• _PROMPT_
Restate the data below word for word, omitting pictures.

• _INFORMATION SUPPLIED_
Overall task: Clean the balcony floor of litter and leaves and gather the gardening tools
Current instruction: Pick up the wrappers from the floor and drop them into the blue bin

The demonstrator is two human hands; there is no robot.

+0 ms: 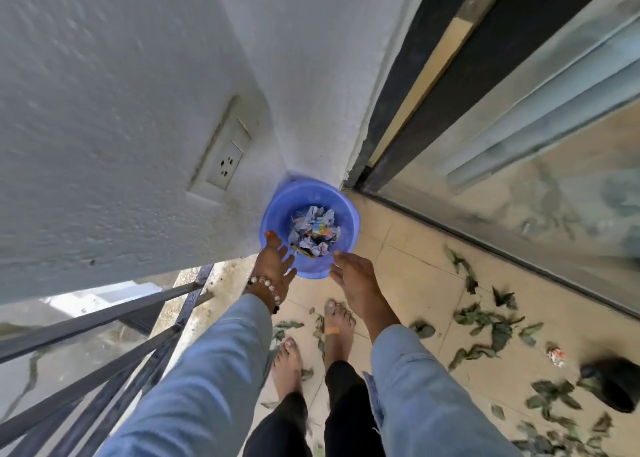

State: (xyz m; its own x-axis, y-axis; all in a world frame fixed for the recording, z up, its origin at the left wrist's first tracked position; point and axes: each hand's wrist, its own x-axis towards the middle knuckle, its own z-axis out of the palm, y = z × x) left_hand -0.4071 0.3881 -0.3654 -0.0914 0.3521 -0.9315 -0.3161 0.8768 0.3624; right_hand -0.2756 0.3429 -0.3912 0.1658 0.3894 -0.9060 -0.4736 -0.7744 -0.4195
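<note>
a blue bucket [310,226] is seen tucked into the wall corner at about 12 o'clock from the person, just beside the sliding door track [485,245]. both hands are stretched toward its near rim: the left hand [273,271] at the rim's 7 o'clock, fingers straight and spread, nothing held; the right hand [356,283] at the rim's 5 o'clock, fingers relaxed and loosely extended, also empty. whether either hand is actually touching the rim cannot be told.

several things could go wrong, as judged from this layout. if the bucket is lifted by one side of the rim only, it may be tipped and the paper spilled back onto the floor [408,259]. the railing [104,345] at 8 o'clock leaves open gaps, so light scraps could be lost through them if the bucket is swung that way. dry leaves [485,321] lie under and around the bare feet at 6 o'clock and could be trodden and scattered, or slipped on.

inside the bucket, crumpled paper litter [313,231] is piled at the bottom, greyish-white with a few coloured wrappers; the bucket is well short of full. one more scrap of litter [556,352] remains on the tiles at 3 o'clock, near a dark object [613,384] too blurred to be identified. no gardening tools can be made out.
</note>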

• _THE COMPLETED TASK_
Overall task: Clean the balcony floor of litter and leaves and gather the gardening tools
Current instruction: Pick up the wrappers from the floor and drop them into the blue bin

The demonstrator is two human hands; there is no robot.

+0 ms: 

State: (xyz m; its own x-axis, y-axis; all in a world frame fixed for the recording, z up, its origin at the left wrist's first tracked position; point and axes: each hand's wrist, its own x-axis towards the middle knuckle, its own z-axis out of the palm, y = z × x) left_hand -0.4071 0.3881 -0.3654 -0.0914 0.3521 -0.9315 -0.3161 0.8768 0.3624; right_hand -0.2756 0.3429 -0.3912 0.1658 0.3894 -0.9060 -0.4736 -0.7744 -0.4195
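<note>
a blue bucket [310,226] is seen tucked into the wall corner at about 12 o'clock from the person, just beside the sliding door track [485,245]. both hands are stretched toward its near rim: the left hand [273,271] at the rim's 7 o'clock, fingers straight and spread, nothing held; the right hand [356,283] at the rim's 5 o'clock, fingers relaxed and loosely extended, also empty. whether either hand is actually touching the rim cannot be told.

several things could go wrong, as judged from this layout. if the bucket is lifted by one side of the rim only, it may be tipped and the paper spilled back onto the floor [408,259]. the railing [104,345] at 8 o'clock leaves open gaps, so light scraps could be lost through them if the bucket is swung that way. dry leaves [485,321] lie under and around the bare feet at 6 o'clock and could be trodden and scattered, or slipped on.

inside the bucket, crumpled paper litter [313,231] is piled at the bottom, greyish-white with a few coloured wrappers; the bucket is well short of full. one more scrap of litter [556,352] remains on the tiles at 3 o'clock, near a dark object [613,384] too blurred to be identified. no gardening tools can be made out.
</note>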

No more work is left in this exercise.